Any payments received without legal basis must be repaid by the shareholder to the company. The management board that caused payment to be made without duly verifying compliance with the notification duties may also be personally liable to the company for reimbursement.

When does the notification duty arise?

Now that enough fear has been generated, here is an overview of the requirements of the notification duty:

  • The notification duty applies only to shareholders that qualify as an enterprise (typically holding companies, family companies or acquisition vehicles). The concept must be understood in context: for the purposes of German group law, an enterprise is any legal entity with other economic ties or interests, regardless of legal form or merchant status. Even a private individual who holds majority stakes in other companies may therefore qualify as an enterprise for the purposes of section 20 AktG. A purely private investor without enterprise status is not covered.
  • Enterprises to which more than one quarter of the shares in the stock corporation belong (i.e. more than 25%) must notify the company of that fact without undue delay in text form. Section 16(4) and section 20(2) AktG contain attribution rules for shares that are held only indirectly or in relation to which the enterprise merely has a transfer claim or a take-up obligation. If the enterprise is itself a corporation, it must make a separate notification under the conditions of section 20(3) AktG.
  • Enterprises holding more than 50% of the share capital or voting rights (a majority participation within the meaning of section 16(1) AktG) must also notify the company of that fact without undue delay in text form.
  • If one of the above thresholds is later fallen below, that fact must likewise be notified to the company without undue delay in text form.
  • The notification must be recognisable to the management board of the stock corporation as being made in fulfilment of the statutory notification duty. It is therefore not enough, for the purpose of avoiding sanctions, that the management board learns about the material participation by some other route. The rule is applied very strictly: even in entirely obvious cases (including companies with only a single shareholder), the formal notification and publication should not be dispensed with. The trouble often appears only years later, for example when an insolvency administrator seeks repayment of dividend distributions because no notification under section 20 AktG had been made.

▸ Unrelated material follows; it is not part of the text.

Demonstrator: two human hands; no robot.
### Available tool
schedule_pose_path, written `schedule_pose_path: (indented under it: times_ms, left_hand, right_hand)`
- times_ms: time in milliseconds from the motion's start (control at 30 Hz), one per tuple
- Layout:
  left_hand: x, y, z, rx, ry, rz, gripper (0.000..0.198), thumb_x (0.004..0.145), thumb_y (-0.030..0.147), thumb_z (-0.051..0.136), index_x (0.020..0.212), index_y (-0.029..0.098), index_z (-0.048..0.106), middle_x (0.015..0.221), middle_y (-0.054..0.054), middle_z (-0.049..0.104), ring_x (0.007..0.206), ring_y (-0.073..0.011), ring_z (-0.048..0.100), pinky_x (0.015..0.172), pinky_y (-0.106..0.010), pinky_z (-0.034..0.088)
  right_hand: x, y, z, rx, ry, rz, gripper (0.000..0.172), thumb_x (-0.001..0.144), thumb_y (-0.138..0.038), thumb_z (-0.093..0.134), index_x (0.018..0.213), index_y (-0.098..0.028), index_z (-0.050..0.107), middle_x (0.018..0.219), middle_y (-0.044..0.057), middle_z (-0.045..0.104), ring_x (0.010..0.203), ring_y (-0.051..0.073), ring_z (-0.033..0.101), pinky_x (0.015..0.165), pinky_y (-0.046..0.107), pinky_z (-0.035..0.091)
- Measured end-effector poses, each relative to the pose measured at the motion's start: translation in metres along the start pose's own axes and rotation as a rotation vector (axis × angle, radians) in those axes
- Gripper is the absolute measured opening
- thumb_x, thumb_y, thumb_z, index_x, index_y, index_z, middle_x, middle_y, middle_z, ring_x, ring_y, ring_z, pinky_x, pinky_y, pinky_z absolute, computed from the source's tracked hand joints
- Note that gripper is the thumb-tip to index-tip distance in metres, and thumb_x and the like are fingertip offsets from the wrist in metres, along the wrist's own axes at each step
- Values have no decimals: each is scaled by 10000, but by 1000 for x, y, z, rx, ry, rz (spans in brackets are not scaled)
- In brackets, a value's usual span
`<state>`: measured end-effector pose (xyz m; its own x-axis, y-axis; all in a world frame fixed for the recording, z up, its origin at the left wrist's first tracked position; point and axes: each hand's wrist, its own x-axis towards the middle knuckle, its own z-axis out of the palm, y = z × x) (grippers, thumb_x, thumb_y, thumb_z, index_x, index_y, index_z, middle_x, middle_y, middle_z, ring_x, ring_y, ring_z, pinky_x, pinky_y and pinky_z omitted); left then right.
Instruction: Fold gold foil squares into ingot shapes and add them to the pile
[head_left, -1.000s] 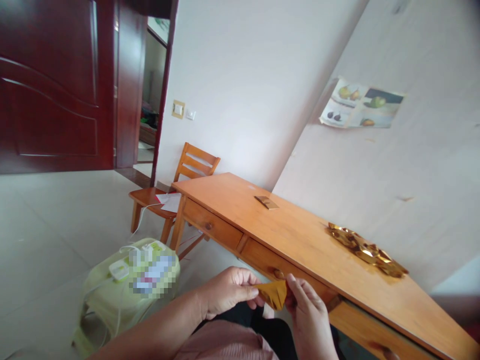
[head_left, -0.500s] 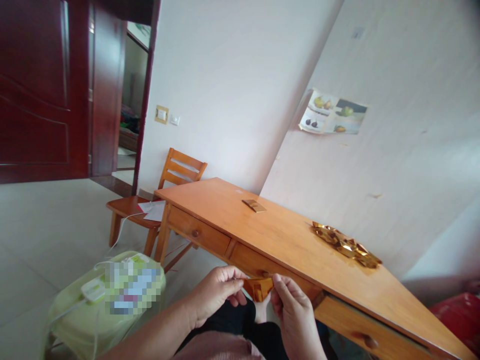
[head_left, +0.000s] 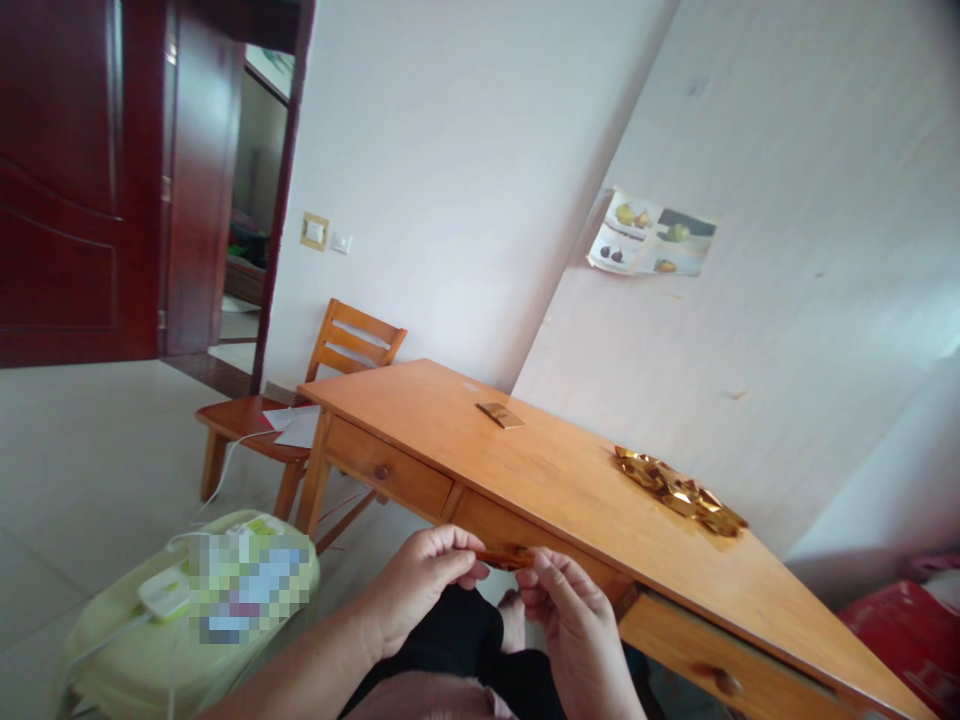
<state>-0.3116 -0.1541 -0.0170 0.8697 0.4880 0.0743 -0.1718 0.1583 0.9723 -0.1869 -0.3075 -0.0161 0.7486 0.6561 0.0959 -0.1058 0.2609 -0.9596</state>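
Note:
A small folded piece of gold foil paper (head_left: 504,560) is stretched between my two hands, above my lap and in front of the table's drawers. It shows nearly edge-on as a thin strip. My left hand (head_left: 427,580) pinches its left end between thumb and fingers. At the right end, my right hand (head_left: 574,610) grips it the same way. On the wooden table (head_left: 555,465) lies a small flat stack of gold paper (head_left: 500,415). Farther right, near the wall, several folded shiny gold paper pieces (head_left: 682,495) sit in a row.
A wooden chair (head_left: 255,418) with papers on its seat stands left of the table. Close on my left is a pale green stool (head_left: 112,640) with a power strip and cables. The right drawer (head_left: 712,655) sits below the tabletop. Something red (head_left: 900,640) is at far right.
The gold paper has gone from showing its broad folded face to a thin, nearly edge-on strip. My hands are slightly closer together. The view has shifted a little to the right.

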Motion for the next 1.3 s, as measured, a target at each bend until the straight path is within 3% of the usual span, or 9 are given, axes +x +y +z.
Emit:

Checklist and starting form

In practice, section 20 AktG can be checked in five steps:

  1. Is the company an AG, KGaA or SE with its registered seat in Germany and outside the WpHG transparency regime?
  2. Does the shareholder qualify as an enterprise, for example as a holding company, family company or acquisition vehicle?
  3. Is the threshold of more than 25% or a majority participation reached, crossed or later fallen below?
  4. Do attribution rules apply, for example because shares are held indirectly, because acquisition claims exist or because dependent companies are involved?
  5. Is the notification in text form and drafted so that the management board can clearly recognise it as a notification under section 20 AktG?

A highly simplified starting form may begin as follows:

[Shareholder] hereby notifies [AG] pursuant to section 20(1) AktG that it directly/indirectly holds more than one quarter of the shares in [AG].

[Optional: At the same time, a majority participation within the meaning of section 20(4) AktG exists.]

Where the shareholder is itself a corporation, it should also be checked whether a separate notification under section 20(3) AktG is required. For notifications under section 20(1) and (4) AktG, the company must also arrange publication in the Federal Gazette.

Section 20 AktG is formal. The consequences of failing to comply are not. Anyone reaching or falling below participation thresholds in a German stock corporation should therefore not treat the filing as a side issue.